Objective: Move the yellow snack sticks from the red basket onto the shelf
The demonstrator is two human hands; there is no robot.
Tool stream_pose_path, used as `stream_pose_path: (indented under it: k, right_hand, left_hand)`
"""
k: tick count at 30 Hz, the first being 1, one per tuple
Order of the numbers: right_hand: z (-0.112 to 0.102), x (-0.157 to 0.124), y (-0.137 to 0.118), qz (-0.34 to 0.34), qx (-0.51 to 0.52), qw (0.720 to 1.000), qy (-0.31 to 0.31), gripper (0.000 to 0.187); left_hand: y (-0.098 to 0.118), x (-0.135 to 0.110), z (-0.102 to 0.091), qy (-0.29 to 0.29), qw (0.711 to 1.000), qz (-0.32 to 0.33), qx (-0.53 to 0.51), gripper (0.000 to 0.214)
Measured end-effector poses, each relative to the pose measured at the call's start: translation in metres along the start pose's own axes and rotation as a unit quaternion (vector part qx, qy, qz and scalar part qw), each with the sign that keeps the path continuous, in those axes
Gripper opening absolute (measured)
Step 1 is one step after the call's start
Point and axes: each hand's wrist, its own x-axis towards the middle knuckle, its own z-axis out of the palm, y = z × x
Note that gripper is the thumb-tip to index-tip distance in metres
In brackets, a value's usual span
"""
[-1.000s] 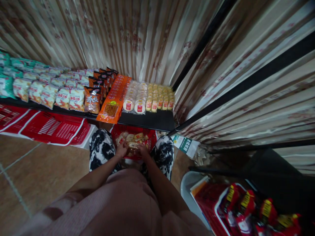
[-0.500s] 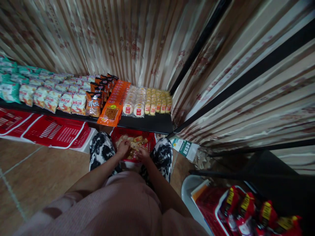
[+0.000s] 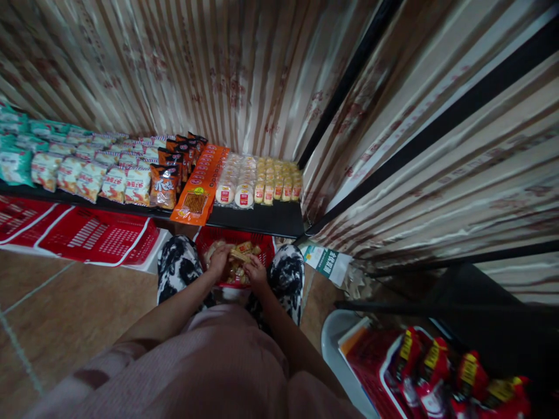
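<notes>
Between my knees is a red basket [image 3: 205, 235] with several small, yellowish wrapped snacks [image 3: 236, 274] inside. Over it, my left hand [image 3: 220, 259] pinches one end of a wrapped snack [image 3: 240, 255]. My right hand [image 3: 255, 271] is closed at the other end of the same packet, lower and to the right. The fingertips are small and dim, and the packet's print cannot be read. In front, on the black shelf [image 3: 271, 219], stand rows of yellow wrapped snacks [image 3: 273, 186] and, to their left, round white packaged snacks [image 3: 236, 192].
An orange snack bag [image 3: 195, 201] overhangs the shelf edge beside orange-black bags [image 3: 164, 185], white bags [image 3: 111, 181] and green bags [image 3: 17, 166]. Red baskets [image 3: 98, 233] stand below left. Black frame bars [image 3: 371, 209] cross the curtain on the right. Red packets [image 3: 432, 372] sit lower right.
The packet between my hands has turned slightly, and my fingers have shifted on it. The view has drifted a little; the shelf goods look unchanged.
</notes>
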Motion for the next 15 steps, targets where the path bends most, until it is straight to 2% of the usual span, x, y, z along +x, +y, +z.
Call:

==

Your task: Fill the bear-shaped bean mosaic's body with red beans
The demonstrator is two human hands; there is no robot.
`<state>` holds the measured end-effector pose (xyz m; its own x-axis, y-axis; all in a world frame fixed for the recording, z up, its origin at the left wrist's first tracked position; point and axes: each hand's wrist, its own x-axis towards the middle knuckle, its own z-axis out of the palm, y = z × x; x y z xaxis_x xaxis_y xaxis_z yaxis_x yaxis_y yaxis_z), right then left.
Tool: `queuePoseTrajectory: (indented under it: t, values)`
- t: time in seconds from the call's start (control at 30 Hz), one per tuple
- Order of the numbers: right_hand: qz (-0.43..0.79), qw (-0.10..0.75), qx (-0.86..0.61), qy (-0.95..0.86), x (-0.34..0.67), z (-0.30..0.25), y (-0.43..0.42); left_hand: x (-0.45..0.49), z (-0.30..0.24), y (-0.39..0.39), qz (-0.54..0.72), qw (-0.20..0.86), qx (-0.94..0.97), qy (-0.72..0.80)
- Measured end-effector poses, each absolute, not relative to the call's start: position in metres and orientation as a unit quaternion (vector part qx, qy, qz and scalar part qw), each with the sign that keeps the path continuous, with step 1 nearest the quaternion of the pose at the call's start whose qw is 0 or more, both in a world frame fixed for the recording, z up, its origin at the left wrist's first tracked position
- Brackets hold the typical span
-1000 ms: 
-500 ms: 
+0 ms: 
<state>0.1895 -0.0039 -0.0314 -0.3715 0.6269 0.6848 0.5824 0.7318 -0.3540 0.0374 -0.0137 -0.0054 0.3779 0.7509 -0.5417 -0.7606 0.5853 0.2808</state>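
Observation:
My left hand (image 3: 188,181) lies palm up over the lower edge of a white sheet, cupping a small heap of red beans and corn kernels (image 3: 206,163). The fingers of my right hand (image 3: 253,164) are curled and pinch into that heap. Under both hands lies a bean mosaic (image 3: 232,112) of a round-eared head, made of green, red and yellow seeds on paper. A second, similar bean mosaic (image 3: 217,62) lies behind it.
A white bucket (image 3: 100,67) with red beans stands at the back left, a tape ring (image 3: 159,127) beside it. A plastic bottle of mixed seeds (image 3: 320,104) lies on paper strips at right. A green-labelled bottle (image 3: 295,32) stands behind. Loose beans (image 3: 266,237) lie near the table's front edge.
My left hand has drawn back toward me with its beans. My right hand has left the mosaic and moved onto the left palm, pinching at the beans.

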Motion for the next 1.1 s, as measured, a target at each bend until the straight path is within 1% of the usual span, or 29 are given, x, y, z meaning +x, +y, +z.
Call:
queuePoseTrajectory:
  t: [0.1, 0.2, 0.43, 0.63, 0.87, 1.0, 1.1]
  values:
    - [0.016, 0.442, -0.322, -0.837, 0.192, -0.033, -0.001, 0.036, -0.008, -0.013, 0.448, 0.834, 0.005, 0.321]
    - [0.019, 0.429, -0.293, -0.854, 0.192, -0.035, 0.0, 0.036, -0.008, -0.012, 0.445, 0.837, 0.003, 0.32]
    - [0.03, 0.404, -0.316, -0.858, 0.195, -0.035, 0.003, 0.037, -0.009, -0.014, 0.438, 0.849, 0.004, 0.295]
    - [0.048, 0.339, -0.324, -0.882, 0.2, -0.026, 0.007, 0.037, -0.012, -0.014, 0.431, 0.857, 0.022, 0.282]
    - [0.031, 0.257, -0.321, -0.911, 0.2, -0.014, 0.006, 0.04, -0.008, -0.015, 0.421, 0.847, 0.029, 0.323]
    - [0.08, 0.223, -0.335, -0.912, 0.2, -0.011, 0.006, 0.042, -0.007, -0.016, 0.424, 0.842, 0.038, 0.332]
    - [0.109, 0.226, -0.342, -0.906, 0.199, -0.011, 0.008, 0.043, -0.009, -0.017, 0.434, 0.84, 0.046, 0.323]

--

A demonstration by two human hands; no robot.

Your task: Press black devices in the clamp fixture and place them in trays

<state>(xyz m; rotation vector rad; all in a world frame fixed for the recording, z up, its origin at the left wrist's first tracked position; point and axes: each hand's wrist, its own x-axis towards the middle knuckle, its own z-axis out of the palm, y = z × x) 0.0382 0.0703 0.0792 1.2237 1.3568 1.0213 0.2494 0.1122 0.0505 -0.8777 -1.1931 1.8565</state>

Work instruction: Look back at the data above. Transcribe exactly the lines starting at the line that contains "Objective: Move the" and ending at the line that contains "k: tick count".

Solution for this exercise:
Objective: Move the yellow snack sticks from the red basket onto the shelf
The demonstrator is two human hands; there is no robot.
Tool stream_pose_path, used as `stream_pose_path: (indented under it: k, right_hand, left_hand)`
"""
k: tick count at 30 Hz, the first being 1, one per tuple

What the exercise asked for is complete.